The Future of Manufacturing: Scaling the Maker Movement
Being a maker in the United States is so much more than just DIY and crafting. Individuals are starting legitimate businesses and supporting families off the things they make. However, in the last few years, I’ve seen that the challenges come when they are trying to scale and go from being maker to a manufacturer (or using a contract manufacturer). Manufacturing has been an insider industry: historically, you’ve had to “know somebody” in order to get something made.
Since many design entrepreneurs don’t have experience in the manufacturing industry, they don’t know where to start. Technology is the great equalizer, and that’s why bringing technology into the maker movement is something me and Matthew are really passionate about.

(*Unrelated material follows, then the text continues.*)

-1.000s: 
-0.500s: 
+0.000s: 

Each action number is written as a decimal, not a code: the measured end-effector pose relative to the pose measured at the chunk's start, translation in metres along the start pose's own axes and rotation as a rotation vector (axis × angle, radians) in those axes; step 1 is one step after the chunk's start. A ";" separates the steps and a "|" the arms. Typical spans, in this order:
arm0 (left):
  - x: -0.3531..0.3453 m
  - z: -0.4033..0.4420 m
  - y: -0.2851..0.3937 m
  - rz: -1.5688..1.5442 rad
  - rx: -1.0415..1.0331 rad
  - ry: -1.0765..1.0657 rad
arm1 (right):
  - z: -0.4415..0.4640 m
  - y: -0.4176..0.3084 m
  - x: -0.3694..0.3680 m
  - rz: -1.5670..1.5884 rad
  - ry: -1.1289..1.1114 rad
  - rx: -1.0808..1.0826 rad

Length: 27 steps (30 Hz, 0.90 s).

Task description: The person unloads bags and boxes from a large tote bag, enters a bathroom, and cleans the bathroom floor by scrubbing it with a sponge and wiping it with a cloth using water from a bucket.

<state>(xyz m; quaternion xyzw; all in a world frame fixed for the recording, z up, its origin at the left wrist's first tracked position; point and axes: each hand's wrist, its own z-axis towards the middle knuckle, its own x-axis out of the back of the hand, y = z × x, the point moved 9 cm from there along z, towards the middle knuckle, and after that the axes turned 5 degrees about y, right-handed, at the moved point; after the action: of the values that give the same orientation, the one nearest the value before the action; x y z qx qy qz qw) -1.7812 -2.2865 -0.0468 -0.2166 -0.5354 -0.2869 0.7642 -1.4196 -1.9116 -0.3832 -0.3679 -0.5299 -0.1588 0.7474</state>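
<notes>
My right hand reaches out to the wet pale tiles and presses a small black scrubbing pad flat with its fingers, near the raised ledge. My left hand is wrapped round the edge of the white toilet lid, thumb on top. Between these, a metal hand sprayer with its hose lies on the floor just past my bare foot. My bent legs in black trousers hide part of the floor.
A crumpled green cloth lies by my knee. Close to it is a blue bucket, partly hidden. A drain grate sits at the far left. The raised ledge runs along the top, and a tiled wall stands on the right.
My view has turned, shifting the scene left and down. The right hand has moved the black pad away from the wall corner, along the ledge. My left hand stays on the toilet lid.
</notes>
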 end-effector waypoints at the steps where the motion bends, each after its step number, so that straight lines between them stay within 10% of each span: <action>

Now, Maker’s Row is making it even easier to produce in the United States by giving brands the ability to request estimates, transact, and, with the new project dashboard, have local factories bid on their projects. It used to be that designers would spend countless months searching for factories to produce their ideas. Today, Maker’s Row is turning the tables, allowing factories to find the entrepreneurs.
Factories can browse through hundreds of projects that are posted every day and select which leads they’d like to pursue. Not only does this give power to factories to choose their work, it also gives brands a chance to be exposed to thousands of factories that are willing to help them manufacture their products in the United States.
The democratization of information is the future of American manufacturing, and I’m excited that Maker’s Row is at the forefront.